BSD disklabel
From Wikipedia, the free encyclopedia
In BSD-derived computer operating systems (including NetBSD, OpenBSD, FreeBSD and DragonFly BSD) and in related operating systems such as SunOS, a disklabel is a record stored on a data storage device such as a hard disk that contains information about the location of the partitions on the disk. Disklabels were introduced in the 4.3BSD-Tahoe release.[1]

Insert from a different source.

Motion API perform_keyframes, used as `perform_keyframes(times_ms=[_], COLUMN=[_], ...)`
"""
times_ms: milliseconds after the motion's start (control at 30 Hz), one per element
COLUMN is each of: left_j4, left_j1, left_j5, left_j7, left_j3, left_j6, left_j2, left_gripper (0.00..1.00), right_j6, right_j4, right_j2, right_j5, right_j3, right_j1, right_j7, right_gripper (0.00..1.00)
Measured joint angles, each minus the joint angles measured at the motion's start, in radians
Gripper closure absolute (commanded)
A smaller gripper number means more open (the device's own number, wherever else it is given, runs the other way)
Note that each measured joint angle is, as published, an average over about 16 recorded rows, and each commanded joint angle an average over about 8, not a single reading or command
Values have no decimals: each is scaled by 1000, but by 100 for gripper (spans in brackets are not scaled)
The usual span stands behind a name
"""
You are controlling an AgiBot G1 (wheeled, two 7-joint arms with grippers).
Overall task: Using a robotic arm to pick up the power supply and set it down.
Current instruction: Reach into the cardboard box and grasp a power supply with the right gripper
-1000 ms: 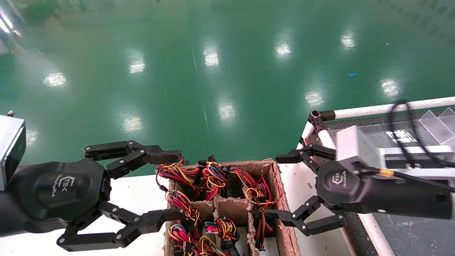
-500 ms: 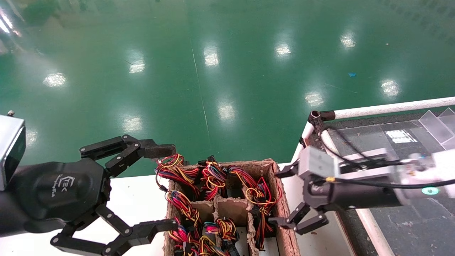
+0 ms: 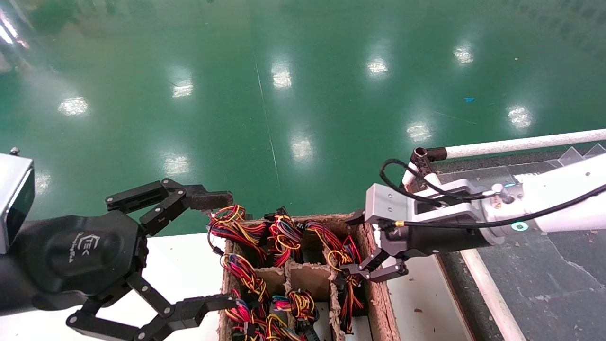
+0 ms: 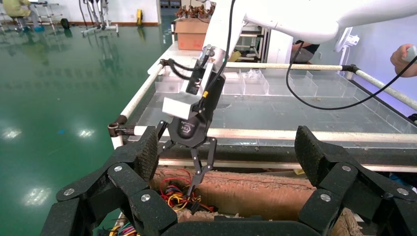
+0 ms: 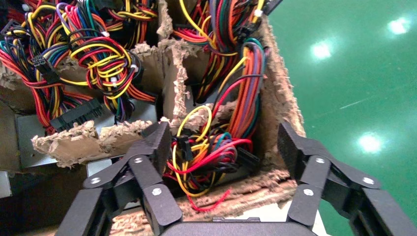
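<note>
A glossy green floor (image 3: pixel 284 94) surrounds the carton (image 3: pixel 378 303). The right gripper (image 3: pixel 367 271) hangs spread over its far-right cell's wires (image 5: pixel 211 147), framing a grab; the left gripper (image 3: pixel 208 251) waits agape beside it.

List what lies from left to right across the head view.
Left end effector → brown divided carton with wire bundles → right end effector at the carton's right compartment → white-railed table.

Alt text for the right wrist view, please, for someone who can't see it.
The right gripper, open, hangs over a compartment of a torn brown cardboard carton, its fingers straddling a tangle of red, yellow, orange and black wires. More wire bundles fill the neighbouring compartments, and green floor shows beyond the carton.
</note>
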Motion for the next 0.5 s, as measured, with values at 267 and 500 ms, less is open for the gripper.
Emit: perform_keyframes(times_ms=[267,500], left_j4=[0,0], left_j1=[0,0], left_j5=[0,0], left_j7=[0,0], left_j3=[0,0], left_j6=[0,0], left_j2=[0,0], left_gripper=[0,0], right_j6=[1,-5], right_j4=[-29,-35], right_j2=[-26,-27], right_j5=[-33,-34], right_j3=[-20,-24], right_j1=[13,11], right_j7=[-8,-13], right_gripper=[100,100])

A BSD disklabel is not to be confused with the volume label found in FAT (and other) filesystems.
Contents |
[edit] Where disklabels are stored
Traditionally, the disklabel was the first sector of the disk. But this system only works when the only operating systems that access the disk are Unix systems that comprehend disklabels. In the world of IBM PC compatibles, disks are usually partitioned using the PC BIOS's MBR Partition Table scheme instead, and the BSD partitioning scheme is nested within a single, primary, MBR partition (just as the "extended" partitioning scheme is nested within a single primary partition with Extended Boot Records). Sometimes (particularly in FreeBSD), the primary MBR partitions are referred to as slices and the subdivisions of a primary MBR partition (for the nested BSD partitioning scheme) that are described by its disklabel are called partitions. The BSD disklabel is contained within the Volume Boot Record of the primary MBR partition.

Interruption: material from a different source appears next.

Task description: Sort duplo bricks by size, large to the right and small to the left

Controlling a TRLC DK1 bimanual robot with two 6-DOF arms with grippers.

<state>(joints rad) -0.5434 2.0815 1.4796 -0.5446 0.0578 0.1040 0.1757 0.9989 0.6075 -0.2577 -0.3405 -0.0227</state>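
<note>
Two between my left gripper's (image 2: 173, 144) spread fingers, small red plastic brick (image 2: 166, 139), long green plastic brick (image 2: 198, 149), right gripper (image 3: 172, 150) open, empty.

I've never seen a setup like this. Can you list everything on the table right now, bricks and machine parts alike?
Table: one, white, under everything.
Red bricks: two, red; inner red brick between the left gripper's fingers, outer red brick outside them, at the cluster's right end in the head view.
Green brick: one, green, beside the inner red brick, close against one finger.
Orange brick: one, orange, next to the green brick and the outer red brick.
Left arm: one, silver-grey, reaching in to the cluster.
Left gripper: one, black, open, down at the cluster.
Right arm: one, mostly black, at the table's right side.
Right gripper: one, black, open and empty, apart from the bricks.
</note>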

The MBR partition IDs for primary partitions that are subdivided using BSD disklabels are 0xA5 (386BSD and FreeBSD), 0xA6 (OpenBSD), and 0xA9 (NetBSD).
This format has a similar goal as the extended partitions and logical partition system used by MS-DOS, Windows and Linux.
The same PC hard drive can have both BSD disklabel partitions and the MS-DOS type logical partitions in separate primary partitions. FreeBSD and other BSD operating systems can access both the BSD disklabel subdivided partition and the MS-DOS type Extended/Logical partitions.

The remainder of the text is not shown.